Though S. aureus does not exist in environments of alginate in nature, alginate hydrogels have shown the ability to protect S. aureus biofilms from P. aeruginosa [21,22]. Alginate has been widely used to provide a matrix in which to embed growing cells, e.g., bacteria and cancer cells, in relatively hypoxic conditions and conditions of low nutrient availability, which is essential to ensure the development of biofilm physiology. Our data also show the ability of alginate to support the establishment of an S. aureus biofilm with architecture similar to the in vivo biofilm.

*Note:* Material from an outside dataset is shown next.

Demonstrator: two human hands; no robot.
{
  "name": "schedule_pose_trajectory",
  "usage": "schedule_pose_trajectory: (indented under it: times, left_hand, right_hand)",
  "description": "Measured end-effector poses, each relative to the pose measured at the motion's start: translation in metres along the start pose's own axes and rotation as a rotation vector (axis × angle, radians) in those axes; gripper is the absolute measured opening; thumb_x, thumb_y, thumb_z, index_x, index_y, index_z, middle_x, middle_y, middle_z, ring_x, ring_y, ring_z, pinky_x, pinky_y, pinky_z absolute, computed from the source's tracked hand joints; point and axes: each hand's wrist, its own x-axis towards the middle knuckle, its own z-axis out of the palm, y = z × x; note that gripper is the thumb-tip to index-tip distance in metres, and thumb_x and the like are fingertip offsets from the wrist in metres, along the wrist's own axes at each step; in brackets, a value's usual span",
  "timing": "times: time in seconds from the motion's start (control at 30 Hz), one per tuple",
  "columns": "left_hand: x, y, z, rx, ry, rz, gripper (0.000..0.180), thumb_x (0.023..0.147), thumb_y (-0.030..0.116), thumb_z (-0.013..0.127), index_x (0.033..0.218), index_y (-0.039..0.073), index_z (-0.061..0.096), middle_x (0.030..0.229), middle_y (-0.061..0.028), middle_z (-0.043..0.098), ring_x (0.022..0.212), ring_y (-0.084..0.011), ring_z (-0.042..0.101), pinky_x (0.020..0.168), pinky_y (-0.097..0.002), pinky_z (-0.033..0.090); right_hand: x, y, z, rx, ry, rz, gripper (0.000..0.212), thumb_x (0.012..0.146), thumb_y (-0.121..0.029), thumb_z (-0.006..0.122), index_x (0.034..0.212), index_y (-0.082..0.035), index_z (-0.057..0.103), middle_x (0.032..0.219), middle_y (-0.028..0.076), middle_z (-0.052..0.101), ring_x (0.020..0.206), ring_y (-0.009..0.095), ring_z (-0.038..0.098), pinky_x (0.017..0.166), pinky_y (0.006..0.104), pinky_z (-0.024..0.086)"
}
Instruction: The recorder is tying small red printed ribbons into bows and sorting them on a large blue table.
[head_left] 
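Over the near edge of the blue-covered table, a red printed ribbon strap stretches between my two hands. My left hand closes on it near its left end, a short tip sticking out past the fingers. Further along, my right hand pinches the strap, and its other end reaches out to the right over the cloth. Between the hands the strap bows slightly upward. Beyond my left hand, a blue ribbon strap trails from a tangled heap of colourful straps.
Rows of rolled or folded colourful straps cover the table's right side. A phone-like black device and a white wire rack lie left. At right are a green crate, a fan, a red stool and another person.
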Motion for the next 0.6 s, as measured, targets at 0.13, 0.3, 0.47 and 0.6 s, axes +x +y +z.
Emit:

Gel-based matrices have been utilized as a scaffold for culturing biofilms in vitro, where planktonic bacteria were allowed to grow on the top of gel matrices [23]. However, within this method, biofilm aggregates are directly exposed to the effect of antimicrobials. Conversely, growth of biofilm aggregates within chronic wounds is usually established deep in the wound bed, avoiding direct antimicrobial access. The nature and location of the biofilm in clinical wounds has been found to significantly affect bacterial survival. Bacteriological analysis of surface swabs from chronic wounds showed a decrease in bacterial load after treatment but no significant reduction in bacterial counts from deep tissue biopsies was observed, indicating that microbes at greater depth had enhanced survival [24].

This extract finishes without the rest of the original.